§ YOUR INSTRUCTIONS:
Using the listing below, return every line that includes "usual".

§ SUPPLIED MATERIAL:
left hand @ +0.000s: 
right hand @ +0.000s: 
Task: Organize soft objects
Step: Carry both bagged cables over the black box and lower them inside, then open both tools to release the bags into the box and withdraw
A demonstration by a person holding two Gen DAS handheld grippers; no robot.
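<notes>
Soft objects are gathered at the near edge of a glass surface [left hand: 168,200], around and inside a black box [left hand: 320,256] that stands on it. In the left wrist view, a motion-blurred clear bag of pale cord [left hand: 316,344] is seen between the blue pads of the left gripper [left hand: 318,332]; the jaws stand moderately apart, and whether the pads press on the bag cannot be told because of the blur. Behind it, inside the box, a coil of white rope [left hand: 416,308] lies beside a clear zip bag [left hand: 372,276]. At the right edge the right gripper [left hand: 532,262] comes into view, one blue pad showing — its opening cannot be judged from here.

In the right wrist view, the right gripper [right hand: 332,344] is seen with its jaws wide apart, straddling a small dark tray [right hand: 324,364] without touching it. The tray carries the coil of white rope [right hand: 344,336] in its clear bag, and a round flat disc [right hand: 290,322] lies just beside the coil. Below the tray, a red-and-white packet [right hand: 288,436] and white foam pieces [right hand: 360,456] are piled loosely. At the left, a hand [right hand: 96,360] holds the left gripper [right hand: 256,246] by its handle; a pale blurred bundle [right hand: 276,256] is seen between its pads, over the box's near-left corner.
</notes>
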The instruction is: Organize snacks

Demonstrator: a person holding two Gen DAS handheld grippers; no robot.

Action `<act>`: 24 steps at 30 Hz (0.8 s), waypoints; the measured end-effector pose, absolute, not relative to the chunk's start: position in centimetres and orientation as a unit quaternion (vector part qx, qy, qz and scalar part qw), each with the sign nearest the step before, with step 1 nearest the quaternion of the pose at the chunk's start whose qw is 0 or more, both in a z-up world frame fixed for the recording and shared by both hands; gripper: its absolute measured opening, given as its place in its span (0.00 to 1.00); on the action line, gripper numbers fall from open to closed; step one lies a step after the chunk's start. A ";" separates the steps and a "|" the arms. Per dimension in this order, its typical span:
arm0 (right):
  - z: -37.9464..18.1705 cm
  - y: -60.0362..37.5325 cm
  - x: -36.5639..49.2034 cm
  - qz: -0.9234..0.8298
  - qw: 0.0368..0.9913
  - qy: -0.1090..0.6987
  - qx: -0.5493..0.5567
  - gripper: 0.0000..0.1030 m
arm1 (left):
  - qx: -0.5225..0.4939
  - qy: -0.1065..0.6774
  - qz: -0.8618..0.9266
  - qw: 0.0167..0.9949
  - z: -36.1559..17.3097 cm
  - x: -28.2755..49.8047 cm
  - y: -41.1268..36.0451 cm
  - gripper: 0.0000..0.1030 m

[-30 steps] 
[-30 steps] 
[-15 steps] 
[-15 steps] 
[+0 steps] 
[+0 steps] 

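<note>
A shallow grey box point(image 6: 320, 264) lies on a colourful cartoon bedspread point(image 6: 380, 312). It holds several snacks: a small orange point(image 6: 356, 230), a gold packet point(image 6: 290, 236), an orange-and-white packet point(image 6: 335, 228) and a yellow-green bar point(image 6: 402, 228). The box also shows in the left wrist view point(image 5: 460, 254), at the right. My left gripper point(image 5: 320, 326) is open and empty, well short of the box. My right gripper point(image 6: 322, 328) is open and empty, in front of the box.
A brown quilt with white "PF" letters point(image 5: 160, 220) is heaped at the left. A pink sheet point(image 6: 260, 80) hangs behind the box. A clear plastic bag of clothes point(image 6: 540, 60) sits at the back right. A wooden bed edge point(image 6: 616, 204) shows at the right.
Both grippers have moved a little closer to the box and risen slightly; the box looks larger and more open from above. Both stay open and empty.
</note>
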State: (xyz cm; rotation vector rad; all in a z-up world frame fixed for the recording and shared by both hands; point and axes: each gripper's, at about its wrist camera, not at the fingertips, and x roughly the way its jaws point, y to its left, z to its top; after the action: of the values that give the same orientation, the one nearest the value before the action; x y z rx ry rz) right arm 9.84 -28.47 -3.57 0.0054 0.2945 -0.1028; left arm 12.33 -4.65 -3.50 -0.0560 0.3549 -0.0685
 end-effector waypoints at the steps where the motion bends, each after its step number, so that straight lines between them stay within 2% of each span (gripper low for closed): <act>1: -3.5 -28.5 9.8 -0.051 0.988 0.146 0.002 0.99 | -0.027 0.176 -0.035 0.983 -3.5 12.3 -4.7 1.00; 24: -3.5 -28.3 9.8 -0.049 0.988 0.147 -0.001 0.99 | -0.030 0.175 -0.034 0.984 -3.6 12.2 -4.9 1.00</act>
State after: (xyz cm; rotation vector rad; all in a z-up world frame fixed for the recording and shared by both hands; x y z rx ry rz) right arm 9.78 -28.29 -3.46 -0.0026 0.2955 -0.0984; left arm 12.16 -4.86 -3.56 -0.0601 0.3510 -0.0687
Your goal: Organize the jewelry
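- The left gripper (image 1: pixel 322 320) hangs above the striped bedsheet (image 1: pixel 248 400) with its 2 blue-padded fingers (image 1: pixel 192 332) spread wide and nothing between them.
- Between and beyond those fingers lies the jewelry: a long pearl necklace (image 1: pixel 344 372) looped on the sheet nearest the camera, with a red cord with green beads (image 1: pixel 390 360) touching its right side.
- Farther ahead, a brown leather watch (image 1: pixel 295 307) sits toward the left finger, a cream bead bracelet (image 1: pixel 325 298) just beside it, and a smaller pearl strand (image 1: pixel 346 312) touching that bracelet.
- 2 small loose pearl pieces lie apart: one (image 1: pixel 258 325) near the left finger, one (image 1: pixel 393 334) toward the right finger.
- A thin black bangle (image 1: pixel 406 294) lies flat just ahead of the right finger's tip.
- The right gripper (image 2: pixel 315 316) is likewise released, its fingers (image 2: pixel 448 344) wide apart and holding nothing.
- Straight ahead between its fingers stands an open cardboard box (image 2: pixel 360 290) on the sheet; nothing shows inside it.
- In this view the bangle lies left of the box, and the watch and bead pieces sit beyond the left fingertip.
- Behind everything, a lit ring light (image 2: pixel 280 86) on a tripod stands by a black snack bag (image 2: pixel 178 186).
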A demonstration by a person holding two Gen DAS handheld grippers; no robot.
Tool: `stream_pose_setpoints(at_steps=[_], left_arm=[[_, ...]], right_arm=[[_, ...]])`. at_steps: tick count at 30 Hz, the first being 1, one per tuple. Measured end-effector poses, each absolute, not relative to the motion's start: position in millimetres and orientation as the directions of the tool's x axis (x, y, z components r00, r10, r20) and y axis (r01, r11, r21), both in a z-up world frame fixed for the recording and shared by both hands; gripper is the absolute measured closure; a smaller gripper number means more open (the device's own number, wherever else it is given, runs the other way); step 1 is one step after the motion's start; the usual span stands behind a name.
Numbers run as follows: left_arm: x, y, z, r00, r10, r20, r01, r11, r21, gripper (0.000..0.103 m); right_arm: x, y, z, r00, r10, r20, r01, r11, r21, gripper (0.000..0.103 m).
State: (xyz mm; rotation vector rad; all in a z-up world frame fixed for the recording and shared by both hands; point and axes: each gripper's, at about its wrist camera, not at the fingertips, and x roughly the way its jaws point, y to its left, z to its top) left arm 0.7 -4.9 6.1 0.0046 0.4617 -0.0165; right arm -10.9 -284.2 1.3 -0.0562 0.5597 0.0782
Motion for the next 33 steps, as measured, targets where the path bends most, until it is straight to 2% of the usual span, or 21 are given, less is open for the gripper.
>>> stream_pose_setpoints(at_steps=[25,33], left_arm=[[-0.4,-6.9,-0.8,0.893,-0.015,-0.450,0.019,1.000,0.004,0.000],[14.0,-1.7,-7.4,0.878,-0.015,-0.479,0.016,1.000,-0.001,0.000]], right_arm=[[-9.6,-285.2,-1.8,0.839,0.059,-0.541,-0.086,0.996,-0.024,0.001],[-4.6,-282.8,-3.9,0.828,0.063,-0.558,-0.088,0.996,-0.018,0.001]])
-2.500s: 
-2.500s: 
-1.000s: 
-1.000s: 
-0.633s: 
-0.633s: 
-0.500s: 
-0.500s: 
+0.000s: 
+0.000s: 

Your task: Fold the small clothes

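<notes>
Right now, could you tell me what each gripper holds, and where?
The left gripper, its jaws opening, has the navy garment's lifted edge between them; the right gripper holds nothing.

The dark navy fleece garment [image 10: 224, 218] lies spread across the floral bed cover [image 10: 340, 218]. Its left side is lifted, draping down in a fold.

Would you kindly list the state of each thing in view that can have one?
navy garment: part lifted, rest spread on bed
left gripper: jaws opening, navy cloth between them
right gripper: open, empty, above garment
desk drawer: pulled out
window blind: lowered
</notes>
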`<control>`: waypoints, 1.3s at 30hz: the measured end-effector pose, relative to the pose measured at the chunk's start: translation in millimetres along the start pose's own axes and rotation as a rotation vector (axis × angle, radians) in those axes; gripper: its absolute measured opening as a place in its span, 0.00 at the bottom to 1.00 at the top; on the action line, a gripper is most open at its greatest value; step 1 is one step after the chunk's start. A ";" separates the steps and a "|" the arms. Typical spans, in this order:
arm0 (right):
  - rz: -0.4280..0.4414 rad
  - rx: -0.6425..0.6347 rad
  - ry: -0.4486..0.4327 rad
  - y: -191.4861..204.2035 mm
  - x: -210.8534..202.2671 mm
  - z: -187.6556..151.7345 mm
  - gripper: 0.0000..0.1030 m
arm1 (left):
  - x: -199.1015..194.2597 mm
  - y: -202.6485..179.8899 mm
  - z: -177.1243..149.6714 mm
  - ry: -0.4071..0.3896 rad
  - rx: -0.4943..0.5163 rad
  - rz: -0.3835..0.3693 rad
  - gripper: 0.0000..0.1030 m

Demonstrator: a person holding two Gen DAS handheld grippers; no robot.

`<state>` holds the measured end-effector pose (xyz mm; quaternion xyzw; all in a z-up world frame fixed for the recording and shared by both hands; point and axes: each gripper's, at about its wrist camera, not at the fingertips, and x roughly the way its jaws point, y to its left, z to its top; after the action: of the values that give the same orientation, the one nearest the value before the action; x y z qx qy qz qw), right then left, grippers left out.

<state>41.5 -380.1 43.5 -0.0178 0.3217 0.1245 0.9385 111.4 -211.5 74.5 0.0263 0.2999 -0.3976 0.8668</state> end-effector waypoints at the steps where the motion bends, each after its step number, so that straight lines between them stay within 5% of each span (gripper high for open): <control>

§ RESULT:
Tool: `stream_pose_setpoints(at_steps=[_], left_arm=[[_, ...]], right_arm=[[_, ...]])`. at_steps: tick count at 30 Hz, the first being 1, one per tuple. Measured end-effector poses, each absolute, not relative to the motion's start: position in millimetres and orientation as the directions of the tool's x axis (x, y, z components r00, r10, r20) and y axis (r01, r11, r21), both in a z-up world frame fixed for the recording and shared by both hands; gripper is the absolute measured closure; a smaller gripper number means more open (the device's own number, wherever else it is given, runs the other way); step 1 is one step after the motion's start; the usual span stands behind a name.
Motion for the next 33 steps, as measured, targets where the path bends most, until it is straight to 2% of the usual span, or 21 are given, less is open for the gripper.

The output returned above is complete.